--- ASSIGNMENT ---
Below are the records; give again exactly the line with "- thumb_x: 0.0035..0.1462", the line with "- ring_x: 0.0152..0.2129", and each line that lies between them, and nothing besides.

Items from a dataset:
____________
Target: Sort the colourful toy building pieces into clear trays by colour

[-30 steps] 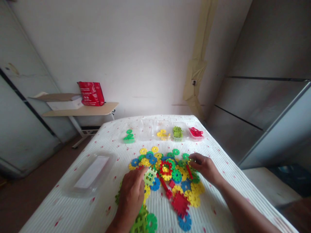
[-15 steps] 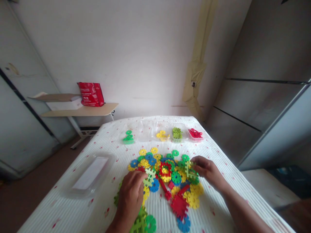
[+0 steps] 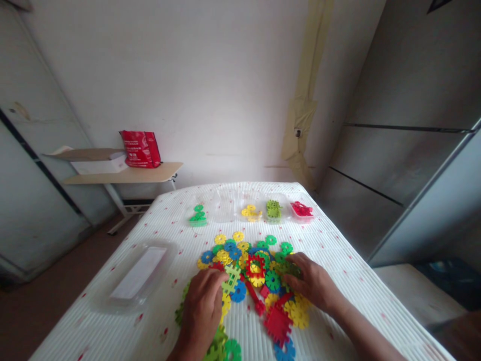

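My left hand (image 3: 203,296) is closed, with a light green square lattice building piece (image 3: 232,279) at its thumb and fingertips. On the right side of the pile, my right hand (image 3: 313,281) curls its fingers around light green building pieces (image 3: 293,269), partly hidden by the hand. Between the hands lie a red square frame piece (image 3: 255,266), a solid red square piece (image 3: 278,323), and several yellow, blue and green notched discs. More light green pieces (image 3: 216,346) lie below my left hand, beside a green disc (image 3: 233,349).
Along the far side of the table stand clear tubs: one with green discs (image 3: 198,214), one with yellow discs (image 3: 250,211), one with light green squares (image 3: 274,208), one with red pieces (image 3: 301,208). A clear lid (image 3: 97,296) with a white label lies at left.
My right hand has moved slightly left and down over the pile, and the light green piece at its fingertips is now mostly covered. My left hand has hardly moved.
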`<state>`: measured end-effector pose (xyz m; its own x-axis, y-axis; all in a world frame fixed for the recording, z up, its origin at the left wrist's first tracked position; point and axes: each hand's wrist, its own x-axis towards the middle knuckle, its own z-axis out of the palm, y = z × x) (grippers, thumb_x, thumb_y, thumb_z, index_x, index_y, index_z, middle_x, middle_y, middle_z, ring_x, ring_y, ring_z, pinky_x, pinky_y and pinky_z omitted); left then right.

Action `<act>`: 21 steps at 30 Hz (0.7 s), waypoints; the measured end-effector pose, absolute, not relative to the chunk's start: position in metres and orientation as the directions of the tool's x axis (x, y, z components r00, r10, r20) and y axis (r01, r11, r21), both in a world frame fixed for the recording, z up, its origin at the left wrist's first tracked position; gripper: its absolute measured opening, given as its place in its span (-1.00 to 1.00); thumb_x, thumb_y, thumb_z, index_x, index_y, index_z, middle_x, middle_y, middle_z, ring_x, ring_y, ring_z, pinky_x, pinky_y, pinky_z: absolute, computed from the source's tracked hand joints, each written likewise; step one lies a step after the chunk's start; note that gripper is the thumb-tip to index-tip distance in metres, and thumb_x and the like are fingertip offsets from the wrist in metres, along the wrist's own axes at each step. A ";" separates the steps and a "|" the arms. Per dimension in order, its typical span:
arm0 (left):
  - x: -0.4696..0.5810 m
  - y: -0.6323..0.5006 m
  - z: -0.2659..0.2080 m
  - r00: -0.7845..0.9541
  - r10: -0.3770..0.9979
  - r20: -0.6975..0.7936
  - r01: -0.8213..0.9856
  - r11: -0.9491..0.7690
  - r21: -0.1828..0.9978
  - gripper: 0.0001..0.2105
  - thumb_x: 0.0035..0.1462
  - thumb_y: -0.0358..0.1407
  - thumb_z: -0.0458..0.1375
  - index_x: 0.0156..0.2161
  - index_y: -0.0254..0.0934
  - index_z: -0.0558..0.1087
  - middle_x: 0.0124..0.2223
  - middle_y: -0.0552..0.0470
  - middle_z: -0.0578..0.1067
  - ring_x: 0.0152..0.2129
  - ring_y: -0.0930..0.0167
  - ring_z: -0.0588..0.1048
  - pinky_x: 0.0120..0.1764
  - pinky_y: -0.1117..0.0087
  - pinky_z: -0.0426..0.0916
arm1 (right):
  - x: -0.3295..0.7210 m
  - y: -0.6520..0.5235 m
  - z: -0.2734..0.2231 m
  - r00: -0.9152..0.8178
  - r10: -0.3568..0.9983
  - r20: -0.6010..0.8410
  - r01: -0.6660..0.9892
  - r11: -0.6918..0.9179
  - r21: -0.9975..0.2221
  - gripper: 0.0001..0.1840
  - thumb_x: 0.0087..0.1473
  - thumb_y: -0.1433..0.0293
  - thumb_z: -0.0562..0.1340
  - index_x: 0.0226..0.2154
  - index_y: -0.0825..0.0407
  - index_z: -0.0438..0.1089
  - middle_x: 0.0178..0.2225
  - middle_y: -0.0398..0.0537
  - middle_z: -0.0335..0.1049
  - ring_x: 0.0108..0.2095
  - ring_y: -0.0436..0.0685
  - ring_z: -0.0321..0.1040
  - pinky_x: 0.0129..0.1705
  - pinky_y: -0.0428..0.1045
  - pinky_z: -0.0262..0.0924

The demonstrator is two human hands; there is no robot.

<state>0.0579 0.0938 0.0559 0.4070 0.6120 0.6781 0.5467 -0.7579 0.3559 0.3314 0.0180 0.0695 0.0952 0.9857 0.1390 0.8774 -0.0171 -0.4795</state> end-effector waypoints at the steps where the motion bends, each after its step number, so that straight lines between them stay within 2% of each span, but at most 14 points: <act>1: 0.058 0.094 0.056 0.410 0.612 0.676 0.547 -0.758 0.355 -0.76 0.12 -0.48 -0.11 -0.31 -0.23 0.38 -0.34 0.01 0.44 -0.34 0.40 0.41 -0.27 0.38 0.33 | 0.330 0.017 0.070 0.090 0.988 0.123 0.894 -0.025 -0.448 -0.55 -0.04 0.22 0.15 -0.06 -0.01 0.27 -0.09 0.02 0.30 -0.22 0.13 0.35 -0.22 -0.03 0.20; 5: 0.058 0.094 0.054 0.415 0.609 0.676 0.553 -0.759 0.344 -0.76 0.11 -0.50 -0.11 -0.31 -0.23 0.38 -0.34 0.01 0.44 -0.33 0.39 0.41 -0.27 0.37 0.33 | 0.322 0.014 0.070 0.107 0.989 0.098 0.946 -0.071 -0.316 -0.51 -0.12 0.25 0.20 -0.05 -0.05 0.26 -0.04 0.01 0.27 -0.20 0.14 0.35 -0.22 -0.03 0.20; 13: 0.058 0.094 0.053 0.423 0.574 0.701 0.537 -0.782 0.317 -0.77 0.10 -0.51 -0.09 -0.28 -0.24 0.38 -0.33 0.01 0.44 -0.32 0.40 0.40 -0.25 0.39 0.32 | 0.312 0.014 0.075 0.075 0.980 0.184 0.985 -0.045 -0.164 -0.61 -0.10 0.31 0.17 -0.13 -0.02 0.32 -0.25 0.00 0.33 -0.21 0.18 0.24 -0.23 0.02 0.08; 18: 0.058 0.095 0.052 0.420 0.559 0.715 0.522 -0.793 0.313 -0.77 0.09 -0.52 -0.09 -0.29 -0.24 0.38 -0.34 0.01 0.43 -0.33 0.40 0.40 -0.26 0.38 0.32 | 0.313 0.015 0.072 0.054 0.983 0.173 0.980 -0.019 -0.199 -0.57 -0.08 0.20 0.17 -0.11 -0.03 0.31 -0.24 0.01 0.34 -0.19 0.19 0.21 -0.22 0.04 0.04; 21: 0.059 0.096 0.052 0.415 0.558 0.719 0.520 -0.794 0.316 -0.77 0.08 -0.51 -0.09 -0.29 -0.24 0.38 -0.34 0.01 0.43 -0.34 0.39 0.40 -0.27 0.38 0.32 | 0.316 0.016 0.071 0.082 0.983 0.167 0.948 -0.025 -0.317 -0.60 -0.01 0.14 0.11 -0.14 -0.01 0.32 -0.25 0.01 0.36 -0.20 0.17 0.24 -0.21 0.02 0.06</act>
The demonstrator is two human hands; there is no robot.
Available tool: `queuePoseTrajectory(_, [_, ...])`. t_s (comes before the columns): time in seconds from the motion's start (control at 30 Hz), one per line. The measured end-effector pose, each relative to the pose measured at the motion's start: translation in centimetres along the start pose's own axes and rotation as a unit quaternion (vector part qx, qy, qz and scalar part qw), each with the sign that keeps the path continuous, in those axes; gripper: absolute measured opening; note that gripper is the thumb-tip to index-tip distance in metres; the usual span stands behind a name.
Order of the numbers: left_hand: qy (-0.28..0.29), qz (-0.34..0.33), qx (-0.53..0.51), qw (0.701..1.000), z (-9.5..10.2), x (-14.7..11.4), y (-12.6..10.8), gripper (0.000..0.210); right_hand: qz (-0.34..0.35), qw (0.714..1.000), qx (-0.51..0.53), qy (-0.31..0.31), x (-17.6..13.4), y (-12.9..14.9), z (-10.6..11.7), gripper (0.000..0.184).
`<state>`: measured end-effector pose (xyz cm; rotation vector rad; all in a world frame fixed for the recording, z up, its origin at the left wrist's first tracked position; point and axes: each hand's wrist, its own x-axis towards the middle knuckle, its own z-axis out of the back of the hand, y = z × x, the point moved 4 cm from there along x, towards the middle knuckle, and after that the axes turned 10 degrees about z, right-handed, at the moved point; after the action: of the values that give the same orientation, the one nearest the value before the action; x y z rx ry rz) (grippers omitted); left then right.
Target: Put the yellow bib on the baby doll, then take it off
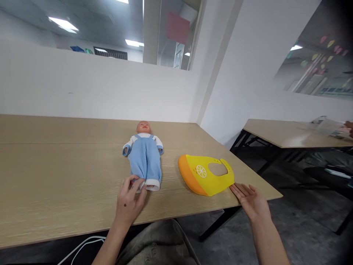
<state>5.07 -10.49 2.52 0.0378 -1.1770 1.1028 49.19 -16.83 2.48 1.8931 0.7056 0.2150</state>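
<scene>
Head view: white cable (82, 246) hangs below the desk (55, 176) edge at 7 o'clock. Left hand (129, 200), its grip apart with fingers loosely curled, touches the doll's (145, 158) feet; the doll lies face up at center, head toward 12 o'clock. Just right, a yellow bib (205, 175) lies flat near the desk edge. Right hand (250, 200), grip apart, palm up, has fingertips at the bib's 5 o'clock corner.
</scene>
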Motion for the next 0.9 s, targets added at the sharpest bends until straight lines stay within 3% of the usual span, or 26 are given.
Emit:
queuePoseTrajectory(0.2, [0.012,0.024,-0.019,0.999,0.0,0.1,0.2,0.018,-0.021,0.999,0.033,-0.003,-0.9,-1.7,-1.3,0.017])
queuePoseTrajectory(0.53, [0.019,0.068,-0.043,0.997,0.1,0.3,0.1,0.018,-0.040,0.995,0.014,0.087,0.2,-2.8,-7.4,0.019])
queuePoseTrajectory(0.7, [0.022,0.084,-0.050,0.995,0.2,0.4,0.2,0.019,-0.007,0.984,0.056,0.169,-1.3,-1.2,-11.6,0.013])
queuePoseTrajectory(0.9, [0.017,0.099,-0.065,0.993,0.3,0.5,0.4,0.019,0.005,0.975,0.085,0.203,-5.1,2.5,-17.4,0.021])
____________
--- WRITTEN ANSWER ---
  - thumb_x: 0.0035..0.1462
  - thumb_y: -0.0358..0.1407
  - thumb_z: -0.0458..0.1375
  - index_x: 0.0156..0.2161
  - index_y: -0.0254..0.0934
  - index_z: -0.0558..0.1087
  - middle_x: 0.0124..0.2223
  - middle_y: -0.0552..0.0470
  - middle_z: -0.0578..0.1067
  - ring_x: 0.0152..0.2129

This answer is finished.